• Action item: Look through the data below and, wherever a line carries the word "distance", please copy that line.

========

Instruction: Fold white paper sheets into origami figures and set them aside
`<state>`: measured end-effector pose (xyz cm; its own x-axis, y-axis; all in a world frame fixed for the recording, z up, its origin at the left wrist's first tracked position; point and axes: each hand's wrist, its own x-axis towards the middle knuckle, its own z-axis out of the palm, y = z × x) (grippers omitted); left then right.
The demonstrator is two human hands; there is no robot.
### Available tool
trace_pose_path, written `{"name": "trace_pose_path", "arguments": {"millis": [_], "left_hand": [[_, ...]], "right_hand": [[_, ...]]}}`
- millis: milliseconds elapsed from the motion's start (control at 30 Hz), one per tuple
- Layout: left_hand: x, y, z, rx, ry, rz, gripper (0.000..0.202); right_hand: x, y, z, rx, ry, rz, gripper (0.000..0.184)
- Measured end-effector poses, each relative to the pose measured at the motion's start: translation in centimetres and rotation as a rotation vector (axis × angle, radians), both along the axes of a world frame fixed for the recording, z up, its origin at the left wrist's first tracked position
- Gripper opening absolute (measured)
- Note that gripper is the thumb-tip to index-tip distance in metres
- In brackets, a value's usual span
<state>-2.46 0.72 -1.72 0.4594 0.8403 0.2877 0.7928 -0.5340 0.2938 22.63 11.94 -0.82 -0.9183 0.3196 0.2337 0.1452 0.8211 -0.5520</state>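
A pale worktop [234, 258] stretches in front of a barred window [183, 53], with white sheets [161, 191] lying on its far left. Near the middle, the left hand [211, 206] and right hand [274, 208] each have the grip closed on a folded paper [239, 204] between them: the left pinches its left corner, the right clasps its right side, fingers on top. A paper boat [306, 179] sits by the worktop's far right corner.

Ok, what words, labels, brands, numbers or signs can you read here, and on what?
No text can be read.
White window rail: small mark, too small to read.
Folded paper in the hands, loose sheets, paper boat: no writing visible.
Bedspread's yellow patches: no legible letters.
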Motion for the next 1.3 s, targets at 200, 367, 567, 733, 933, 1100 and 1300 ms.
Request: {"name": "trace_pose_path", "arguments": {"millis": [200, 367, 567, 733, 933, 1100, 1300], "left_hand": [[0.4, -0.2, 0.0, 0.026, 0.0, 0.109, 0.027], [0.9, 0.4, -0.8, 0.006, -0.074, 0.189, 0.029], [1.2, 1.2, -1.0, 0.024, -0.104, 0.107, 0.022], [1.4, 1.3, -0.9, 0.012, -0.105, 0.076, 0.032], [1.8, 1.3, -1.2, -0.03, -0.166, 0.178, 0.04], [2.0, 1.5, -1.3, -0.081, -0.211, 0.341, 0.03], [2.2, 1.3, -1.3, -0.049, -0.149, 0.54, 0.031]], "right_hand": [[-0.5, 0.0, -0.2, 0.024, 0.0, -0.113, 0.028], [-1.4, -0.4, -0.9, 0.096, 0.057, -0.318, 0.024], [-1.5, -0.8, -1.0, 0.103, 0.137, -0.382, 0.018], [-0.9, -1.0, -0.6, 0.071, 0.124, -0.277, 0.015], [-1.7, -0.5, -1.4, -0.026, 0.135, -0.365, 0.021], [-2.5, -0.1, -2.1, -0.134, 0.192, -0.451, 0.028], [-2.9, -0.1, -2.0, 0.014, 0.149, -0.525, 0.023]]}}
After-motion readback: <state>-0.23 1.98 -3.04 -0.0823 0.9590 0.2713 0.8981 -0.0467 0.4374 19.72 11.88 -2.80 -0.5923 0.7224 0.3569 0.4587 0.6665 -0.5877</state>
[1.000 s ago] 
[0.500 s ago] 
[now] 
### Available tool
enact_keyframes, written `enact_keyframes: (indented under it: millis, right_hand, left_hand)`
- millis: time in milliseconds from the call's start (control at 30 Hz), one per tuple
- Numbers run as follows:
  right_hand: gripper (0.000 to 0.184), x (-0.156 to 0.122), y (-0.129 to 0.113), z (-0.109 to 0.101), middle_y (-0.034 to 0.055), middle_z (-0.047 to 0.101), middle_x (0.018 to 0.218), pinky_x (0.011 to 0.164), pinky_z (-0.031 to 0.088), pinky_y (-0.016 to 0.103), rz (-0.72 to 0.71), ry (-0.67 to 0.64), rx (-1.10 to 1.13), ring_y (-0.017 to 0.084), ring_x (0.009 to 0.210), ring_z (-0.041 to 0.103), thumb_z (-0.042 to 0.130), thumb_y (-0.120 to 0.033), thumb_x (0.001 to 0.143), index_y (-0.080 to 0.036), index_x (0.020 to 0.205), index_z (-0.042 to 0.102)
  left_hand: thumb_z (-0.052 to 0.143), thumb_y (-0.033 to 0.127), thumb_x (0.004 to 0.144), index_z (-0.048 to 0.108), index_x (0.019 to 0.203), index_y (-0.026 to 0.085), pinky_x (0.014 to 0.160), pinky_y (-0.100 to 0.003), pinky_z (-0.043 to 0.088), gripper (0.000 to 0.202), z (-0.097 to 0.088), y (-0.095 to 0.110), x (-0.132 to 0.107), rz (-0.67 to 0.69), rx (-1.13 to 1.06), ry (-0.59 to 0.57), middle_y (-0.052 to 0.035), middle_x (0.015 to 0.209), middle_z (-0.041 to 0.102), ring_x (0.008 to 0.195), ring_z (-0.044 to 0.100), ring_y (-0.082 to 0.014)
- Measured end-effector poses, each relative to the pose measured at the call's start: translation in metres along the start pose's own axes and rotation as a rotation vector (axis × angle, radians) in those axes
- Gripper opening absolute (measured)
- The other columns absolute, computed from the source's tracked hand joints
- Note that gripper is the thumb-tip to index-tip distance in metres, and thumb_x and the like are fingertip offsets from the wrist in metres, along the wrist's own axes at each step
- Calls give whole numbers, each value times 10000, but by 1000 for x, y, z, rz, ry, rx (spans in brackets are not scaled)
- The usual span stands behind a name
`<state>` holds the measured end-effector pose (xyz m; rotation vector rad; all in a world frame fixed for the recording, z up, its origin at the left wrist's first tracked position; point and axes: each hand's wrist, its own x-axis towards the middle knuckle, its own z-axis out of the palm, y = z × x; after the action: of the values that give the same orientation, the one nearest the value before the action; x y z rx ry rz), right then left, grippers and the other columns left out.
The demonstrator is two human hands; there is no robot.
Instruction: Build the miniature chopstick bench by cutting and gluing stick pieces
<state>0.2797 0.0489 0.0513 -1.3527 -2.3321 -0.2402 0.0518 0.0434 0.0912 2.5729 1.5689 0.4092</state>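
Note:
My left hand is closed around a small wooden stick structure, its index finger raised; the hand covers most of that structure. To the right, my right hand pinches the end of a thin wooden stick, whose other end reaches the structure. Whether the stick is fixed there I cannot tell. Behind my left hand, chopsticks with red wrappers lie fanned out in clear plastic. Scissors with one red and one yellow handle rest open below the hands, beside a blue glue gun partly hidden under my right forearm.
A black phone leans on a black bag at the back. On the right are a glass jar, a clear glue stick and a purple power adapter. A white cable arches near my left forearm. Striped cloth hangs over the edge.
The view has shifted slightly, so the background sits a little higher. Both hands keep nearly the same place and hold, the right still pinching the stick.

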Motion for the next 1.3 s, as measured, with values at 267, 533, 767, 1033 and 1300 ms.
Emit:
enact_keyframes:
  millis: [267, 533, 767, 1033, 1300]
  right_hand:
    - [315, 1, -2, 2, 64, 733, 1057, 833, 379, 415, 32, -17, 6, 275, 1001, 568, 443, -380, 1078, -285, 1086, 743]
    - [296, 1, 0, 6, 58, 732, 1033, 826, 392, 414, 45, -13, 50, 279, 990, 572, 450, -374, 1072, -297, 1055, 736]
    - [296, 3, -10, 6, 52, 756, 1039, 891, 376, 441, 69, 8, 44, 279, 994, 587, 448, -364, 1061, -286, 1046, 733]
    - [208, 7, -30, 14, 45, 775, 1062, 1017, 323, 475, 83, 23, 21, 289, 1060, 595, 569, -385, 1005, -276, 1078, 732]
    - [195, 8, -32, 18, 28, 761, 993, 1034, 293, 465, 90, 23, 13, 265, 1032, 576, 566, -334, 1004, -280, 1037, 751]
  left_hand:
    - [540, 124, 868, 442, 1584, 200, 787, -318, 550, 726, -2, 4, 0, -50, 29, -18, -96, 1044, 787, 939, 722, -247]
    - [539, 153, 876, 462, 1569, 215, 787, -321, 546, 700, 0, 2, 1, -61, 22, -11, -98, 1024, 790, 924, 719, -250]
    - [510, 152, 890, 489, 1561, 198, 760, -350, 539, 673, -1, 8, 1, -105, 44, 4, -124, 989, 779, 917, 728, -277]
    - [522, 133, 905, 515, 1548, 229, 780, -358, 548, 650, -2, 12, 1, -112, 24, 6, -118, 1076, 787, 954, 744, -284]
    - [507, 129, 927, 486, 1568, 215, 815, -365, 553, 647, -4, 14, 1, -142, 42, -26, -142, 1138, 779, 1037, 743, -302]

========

• Response to this exercise:
- Note that gripper is the thumb-tip to index-tip distance in metres
- Note that gripper is the thumb-tip to index-tip distance in metres, and thumb_x and the like are fingertip offsets from the wrist in metres, along the wrist's own axes at each step

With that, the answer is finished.